* _WORK INSTRUCTION_
What are the lines, copied exactly, from the one containing "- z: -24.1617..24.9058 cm" through the final line of the material? Leave the pictures out.

* _RECORD SET_
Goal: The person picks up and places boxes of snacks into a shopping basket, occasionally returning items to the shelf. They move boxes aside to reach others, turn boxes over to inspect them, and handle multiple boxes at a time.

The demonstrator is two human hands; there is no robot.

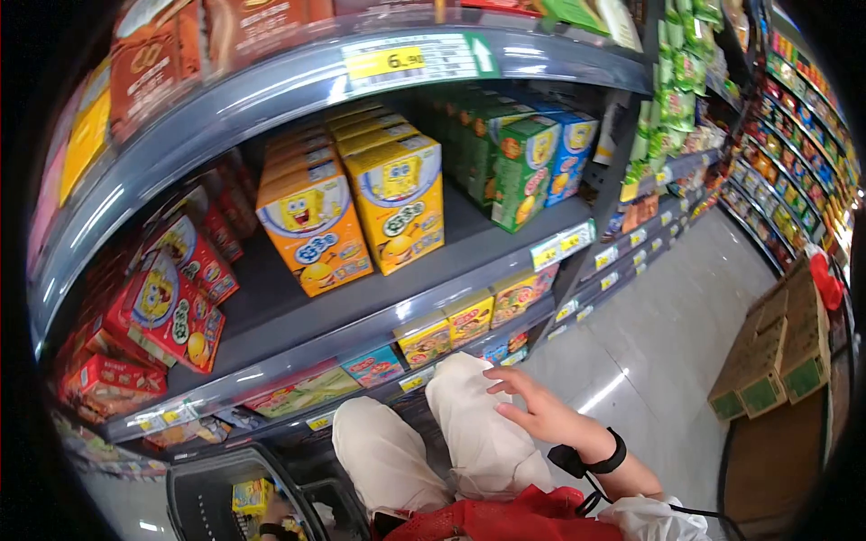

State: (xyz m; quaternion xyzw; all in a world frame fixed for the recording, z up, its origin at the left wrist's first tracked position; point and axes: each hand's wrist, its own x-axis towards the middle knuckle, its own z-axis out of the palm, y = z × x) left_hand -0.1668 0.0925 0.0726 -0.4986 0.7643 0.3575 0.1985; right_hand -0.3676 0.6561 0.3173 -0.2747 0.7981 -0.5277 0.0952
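Note:
My right hand (532,406) hovers at my bent right knee in white trousers (469,415), fingers apart and holding nothing. A black band with a cord circles that wrist. Low at the left, my left hand (274,510) reaches down into a dark shopping basket (192,469). It is dim and partly behind the basket's side, and I cannot tell what its fingers hold. Right beside it in the basket lies a small yellow box (252,495). Before me on the shelf (361,302) stand rows of orange boxes (311,230) and yellow boxes (397,203) with a cartoon character.
Red boxes (171,311) lean and lie jumbled at the shelf's left. Green boxes (523,171) and blue boxes (570,153) stand farther right. An upper shelf edge carries a price tag (388,61). Stacked cardboard cartons (767,347) stand across the aisle floor (649,316).

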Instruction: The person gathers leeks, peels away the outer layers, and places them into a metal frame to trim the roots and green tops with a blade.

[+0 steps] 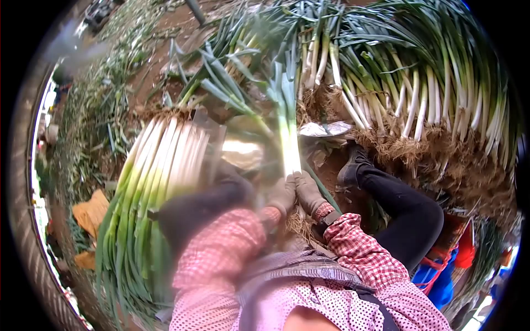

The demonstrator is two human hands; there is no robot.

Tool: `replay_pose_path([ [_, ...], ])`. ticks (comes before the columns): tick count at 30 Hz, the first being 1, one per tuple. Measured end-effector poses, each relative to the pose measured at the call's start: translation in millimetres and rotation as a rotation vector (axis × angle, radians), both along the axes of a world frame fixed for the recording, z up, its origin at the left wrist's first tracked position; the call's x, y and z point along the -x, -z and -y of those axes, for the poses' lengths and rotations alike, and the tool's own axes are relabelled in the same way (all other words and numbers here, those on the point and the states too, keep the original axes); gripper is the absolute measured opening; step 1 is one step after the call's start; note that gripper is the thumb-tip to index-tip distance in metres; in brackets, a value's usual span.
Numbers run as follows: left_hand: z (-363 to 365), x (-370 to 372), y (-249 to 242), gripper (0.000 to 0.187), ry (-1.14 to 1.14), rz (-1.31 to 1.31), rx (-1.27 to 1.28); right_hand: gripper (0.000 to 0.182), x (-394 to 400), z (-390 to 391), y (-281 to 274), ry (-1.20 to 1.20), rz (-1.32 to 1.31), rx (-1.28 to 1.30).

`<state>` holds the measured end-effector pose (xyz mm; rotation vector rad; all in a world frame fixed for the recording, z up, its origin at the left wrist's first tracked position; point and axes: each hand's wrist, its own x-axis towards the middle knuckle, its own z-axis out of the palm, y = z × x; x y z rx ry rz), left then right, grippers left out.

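Observation:
Both of my gloved hands meet in front of my body on a few long green onions (288,146). My left hand (282,195) closes around the lower white stems from the left. Pressed close beside it, my right hand (309,193) grips the same stems, with a dark band at its wrist. The roots (299,223) hang below the hands toward my lap, while the green leaves point away from me. On the left, a large bundle of green onions (165,154) lies with its root ends away from me and its leaves toward me. The left side is partly blurred.
A long pile of green onions (425,99) with soil-covered roots spreads across the back and right. My bent legs frame the work; the right boot (353,166) is near the pile. Leaf scraps (88,132) cover the left ground. Red and blue bags (444,276) lie at lower right.

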<state>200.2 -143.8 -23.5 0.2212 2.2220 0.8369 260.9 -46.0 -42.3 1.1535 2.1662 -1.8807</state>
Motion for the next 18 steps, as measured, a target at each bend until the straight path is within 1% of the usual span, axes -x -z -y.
replay_pose_path([
  [1, 1.7, -5.5, 20.3, 0.058, -0.058, 0.141, -0.027, 0.038, -11.0, -3.9, 10.8, -0.015, 0.024, 0.033],
  [3, 3.0, -3.8, 34.0, 0.051, 0.050, 0.153, -0.179, 0.037, -8.0, -12.8, 26.4, -0.112, 0.036, 0.106],
  [5, 0.2, 2.1, -3.3, 0.042, 0.196, -0.004, 0.070, 0.030, -7.8, -12.1, 18.8, 0.163, -0.082, 0.801],
  [7, -3.8, 9.7, -22.8, 0.036, 0.277, 0.146, 0.148, 0.030, -9.1, -27.1, -9.6, -0.038, -0.092, 0.741],
  [8, 0.1, 19.5, -59.8, 0.035, 0.266, 0.281, 0.070, 0.035, -8.5, -31.2, -26.4, -0.182, -0.100, 0.638],
  [9, -5.7, 25.8, -70.0, 0.037, 0.336, 0.337, 0.086, 0.037, -8.9, -36.7, -28.7, -0.216, -0.081, 0.582],
  [11, -9.2, 20.9, 7.4, 0.036, 0.503, 0.270, -0.189, 0.036, -16.2, -48.5, -30.7, -0.119, -0.014, 0.748],
  [12, -13.4, 26.5, -12.7, 0.036, 0.599, 0.256, -0.146, 0.037, -19.6, -61.1, -25.1, -0.125, 0.103, 0.713],
  [13, -19.3, 34.0, -38.6, 0.035, 0.696, 0.236, -0.105, 0.039, -21.3, -71.2, -27.2, -0.131, 0.102, 0.717],
  [15, -32.4, 46.3, -48.0, 0.029, 0.979, 0.003, 0.161, 0.038, -28.0, -99.6, -44.8, -0.374, 0.104, 0.200],
  [16, -40.8, 51.5, -69.1, 0.024, 0.861, -0.119, 0.186, 0.043, -38.0, -111.3, -52.2, -0.373, 0.082, 0.076],
  [17, -49.7, 58.1, -86.8, 0.020, 0.726, -0.241, 0.205, 0.042, -45.4, -123.6, -84.6, -0.473, 0.207, -0.054],
  [18, -56.5, 68.6, -74.0, 0.016, 0.542, -0.405, 0.022, 0.043, -59.3, -137.7, -104.2, -0.582, 0.233, -0.176],
])
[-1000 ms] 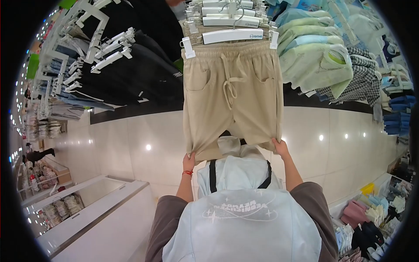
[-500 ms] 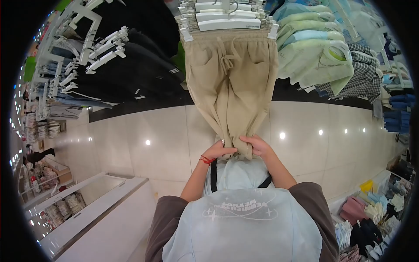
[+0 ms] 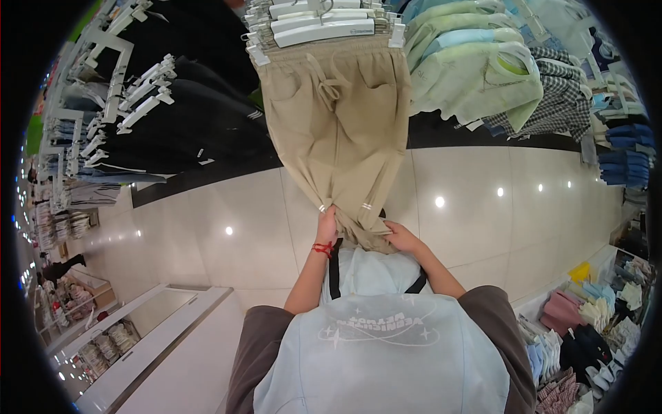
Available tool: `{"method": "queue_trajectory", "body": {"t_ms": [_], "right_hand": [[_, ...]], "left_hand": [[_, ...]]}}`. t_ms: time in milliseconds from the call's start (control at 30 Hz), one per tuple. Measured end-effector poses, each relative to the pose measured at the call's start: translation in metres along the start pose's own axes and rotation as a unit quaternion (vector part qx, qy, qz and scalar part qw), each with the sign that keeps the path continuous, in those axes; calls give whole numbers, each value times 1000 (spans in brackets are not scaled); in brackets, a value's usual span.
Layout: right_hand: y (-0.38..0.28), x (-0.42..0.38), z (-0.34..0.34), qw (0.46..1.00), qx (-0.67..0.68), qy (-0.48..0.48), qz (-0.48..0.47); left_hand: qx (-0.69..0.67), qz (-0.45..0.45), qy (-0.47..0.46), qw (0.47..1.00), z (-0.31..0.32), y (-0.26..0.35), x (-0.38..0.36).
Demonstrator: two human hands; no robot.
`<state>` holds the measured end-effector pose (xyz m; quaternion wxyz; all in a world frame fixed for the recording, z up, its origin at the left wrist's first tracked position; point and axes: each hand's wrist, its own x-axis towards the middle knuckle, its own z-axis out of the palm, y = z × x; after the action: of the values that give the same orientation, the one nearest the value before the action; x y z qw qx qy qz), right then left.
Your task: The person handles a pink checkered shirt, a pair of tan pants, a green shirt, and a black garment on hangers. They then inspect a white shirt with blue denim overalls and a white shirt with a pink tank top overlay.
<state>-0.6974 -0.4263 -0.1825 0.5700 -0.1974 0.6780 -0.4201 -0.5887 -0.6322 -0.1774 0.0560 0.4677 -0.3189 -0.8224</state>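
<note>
Beige drawstring trousers (image 3: 338,124) hang by the waist from a white clip hanger (image 3: 324,31), their legs drawn toward me. My left hand (image 3: 328,226), with a red string bracelet on the wrist, is closed on the left side of the lower legs. Opposite it, my right hand (image 3: 403,238) grips the cloth near the right hem with thumb and fingers. Between the hands the leg ends are bunched and folded, resting against my light blue apron (image 3: 379,352). Small white marks show on both lower legs.
Dark garments (image 3: 200,110) hang on the left rack. Pale green tops (image 3: 476,83) and checked shirts (image 3: 565,103) hang on the right. A white counter (image 3: 172,352) stands at lower left, and piled clothes (image 3: 586,338) lie at lower right. Tiled floor (image 3: 469,221) stretches below the racks.
The trousers and racks appear farther left and slightly higher. My hands have moved from close together to farther apart, still gripping the trouser legs, and the white leg marks now show.
</note>
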Motion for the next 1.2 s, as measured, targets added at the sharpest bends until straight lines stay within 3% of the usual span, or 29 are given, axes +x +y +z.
{"method": "queue_trajectory", "body": {"t_ms": [100, 200, 400, 500, 600, 700, 767, 800, 833, 933, 1033, 1100, 1200], "right_hand": [[-5, -9, -10, 1000, -2, 19, 22], [-5, -17, -11, 994, 91, 23, 49], [22, -29, -23, 987, 101, 45, 113], [-17, -51, -26, 955, 266, 8, 129], [-7, -45, -18, 942, 330, -47, 40], [-20, -45, -10, 880, 471, -67, 15], [-24, -47, -16, 860, 506, -30, 54], [-25, -47, -18, 849, 523, -11, 74], [-22, -49, -20, 848, 525, 5, 76], [-6, -51, -25, 859, 502, 59, 86], [16, -57, -26, 890, 433, 123, 74], [28, -57, -27, 904, 394, 159, 34], [30, -56, -36, 907, 360, 214, 49]], "left_hand": [[37, 72, 47, 996, -15, -17, 10], [26, 95, 118, 988, -11, -28, 6], [275, 172, 118, 939, -34, -44, 15], [153, 83, 33, 984, -35, -52, 20], [18, -181, -105, 978, 4, -24, -13], [102, -212, -289, 928, 18, -26, -26], [264, -137, -380, 876, 31, -33, -29], [341, -97, -420, 835, 36, -35, -31], [425, -105, -394, 808, 46, -30, -38], [364, -203, -293, 860, 37, -59, -19], [3, -233, -240, 943, 45, -67, -22], [-20, -232, -216, 948, 54, -71, -23], [-65, -252, -199, 945, 65, -71, -20]]}}
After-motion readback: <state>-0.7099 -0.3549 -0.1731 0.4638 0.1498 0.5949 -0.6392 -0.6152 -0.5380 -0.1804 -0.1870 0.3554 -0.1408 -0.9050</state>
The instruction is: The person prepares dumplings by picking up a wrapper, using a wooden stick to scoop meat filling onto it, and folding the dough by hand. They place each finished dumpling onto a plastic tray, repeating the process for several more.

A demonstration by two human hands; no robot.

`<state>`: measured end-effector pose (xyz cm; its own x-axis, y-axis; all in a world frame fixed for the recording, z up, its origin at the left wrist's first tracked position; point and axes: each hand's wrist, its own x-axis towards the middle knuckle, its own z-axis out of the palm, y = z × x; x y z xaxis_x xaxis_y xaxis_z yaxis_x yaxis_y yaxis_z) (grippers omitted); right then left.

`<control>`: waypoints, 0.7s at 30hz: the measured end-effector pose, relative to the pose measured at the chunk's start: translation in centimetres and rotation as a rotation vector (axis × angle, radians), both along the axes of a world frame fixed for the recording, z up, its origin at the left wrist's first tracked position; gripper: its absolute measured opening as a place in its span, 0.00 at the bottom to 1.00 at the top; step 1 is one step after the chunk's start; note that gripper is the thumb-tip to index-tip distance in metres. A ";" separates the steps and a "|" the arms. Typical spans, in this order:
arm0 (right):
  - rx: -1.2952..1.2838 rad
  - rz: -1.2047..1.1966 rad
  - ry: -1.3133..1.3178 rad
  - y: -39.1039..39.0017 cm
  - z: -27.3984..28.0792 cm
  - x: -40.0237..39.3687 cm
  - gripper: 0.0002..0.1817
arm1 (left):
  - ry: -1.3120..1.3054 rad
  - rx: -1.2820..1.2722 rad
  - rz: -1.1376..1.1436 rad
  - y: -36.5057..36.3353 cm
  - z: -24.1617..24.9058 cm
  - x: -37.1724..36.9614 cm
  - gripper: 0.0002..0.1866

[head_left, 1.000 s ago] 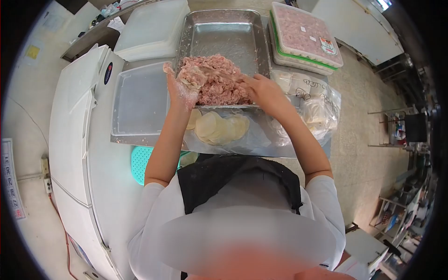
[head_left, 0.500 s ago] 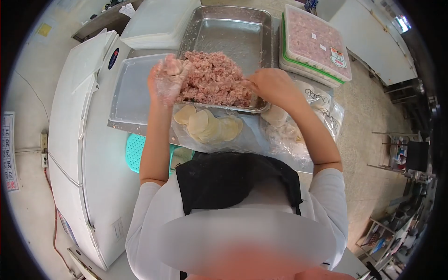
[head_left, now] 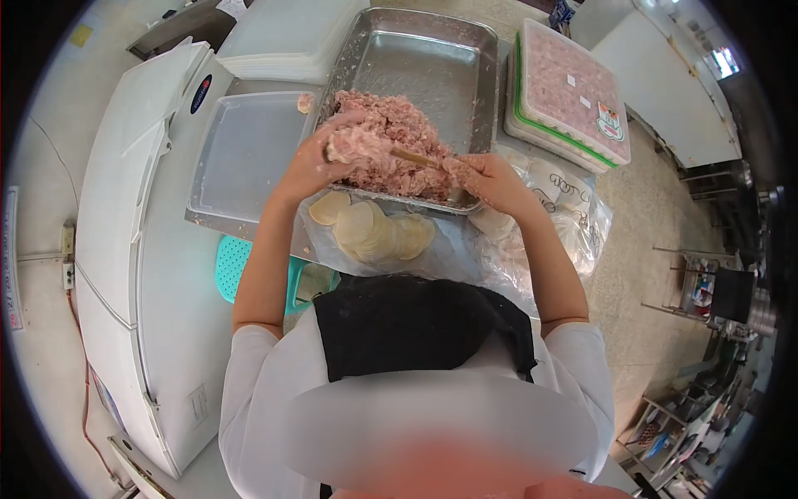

* _RESPONSE AREA_
  - z: -24.1617..24.9058 cm
  - x: -37.1724..36.9614 cm
  - gripper: 0.0002..0.1866

[head_left, 1.000 s ago] 
[head_left, 0.500 s ago] 
[head_left, now] 

The response is now done.